According to Forbes, “the impending job cuts are expected to primarily affect back-office, middle-office and operational departments, where routine and repetitive tasks are prevalent. Positions involving data analysis, financial trend assessment and risk evaluation are particularly vulnerable, as AI systems can process vast amounts of information and generate insights at speeds far surpassing human capabilities.”

This shouldn’t come as news to anyone who has watched the relationship between banking and artificial intelligence grow. AI has already gained a significant foothold in banking. Last year, Oracle announced that HSBC, Deutsche Bank, Royal Bank of Canada were deploying AI to “help manage back-office functions, including rooting out credit card fraud, green-lighting lending, guiding client teams and writing computer code.” In March, JPMorgan introduced an AI-supported banking tool to 2,500 of its customers.

Going back slightly further, in 2023 The McKinsey Global Institute looked at 63 different industries to determine which ones offered the most promising AI-use cases and found “banking is … one of the largest opportunities.” According to their data, the productivity value that AI will soon bring to banking will be between $200 billion to $340 billion, which is the “equivalent to 9-to-15 percent of operating profits” for the industry.

What AI Means for the Job Picture

Banking is only one industry that will likely see AI-related job cuts, McKinsey estimates.

So even though the banking industry appears to be especially susceptible to AI-driven labor reductions, most industries will eventually be impacted by layoffs brought on by AI. The media has already picked up on this trend, citing a study from the World Economic Forum (WEF) that found that 41 percent of organizations worldwide plan to cut workforces before 2030 due to AI.

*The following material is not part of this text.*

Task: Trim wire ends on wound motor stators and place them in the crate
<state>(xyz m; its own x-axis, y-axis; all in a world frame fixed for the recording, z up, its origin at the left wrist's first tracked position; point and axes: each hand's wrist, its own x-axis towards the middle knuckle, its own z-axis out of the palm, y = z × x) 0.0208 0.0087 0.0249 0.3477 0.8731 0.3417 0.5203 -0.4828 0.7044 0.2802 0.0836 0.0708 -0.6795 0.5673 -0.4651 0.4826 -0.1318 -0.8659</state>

While it’s true that the WEF found that 92 million roles around the world will be displaced by AI during the next five years, that glass-half-empty reporting fails to acknowledge the WEF’s main finding, which is that AI could be responsible for creating 170 million new jobs globally by 2030. In other words, there could be as many as 78 million net new jobs available in the years to come.

The WEF’s findings likely bring little comfort to those bank employees concerned about their employment picture, but the overall findings illustrate where the world is heading as corporations around the world embrace AI.